Leaving nothing out, print each line of the material exactly.

Given data:
▼
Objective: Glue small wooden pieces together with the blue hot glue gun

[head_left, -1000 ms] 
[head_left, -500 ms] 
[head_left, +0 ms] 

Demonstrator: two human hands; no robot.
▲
Finished exercise:
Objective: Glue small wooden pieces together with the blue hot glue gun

[head_left, -1000 ms] 
[head_left, -500 ms] 
[head_left, +0 ms] 

Demonstrator: two human hands; no robot.

Nothing else is needed for the answer.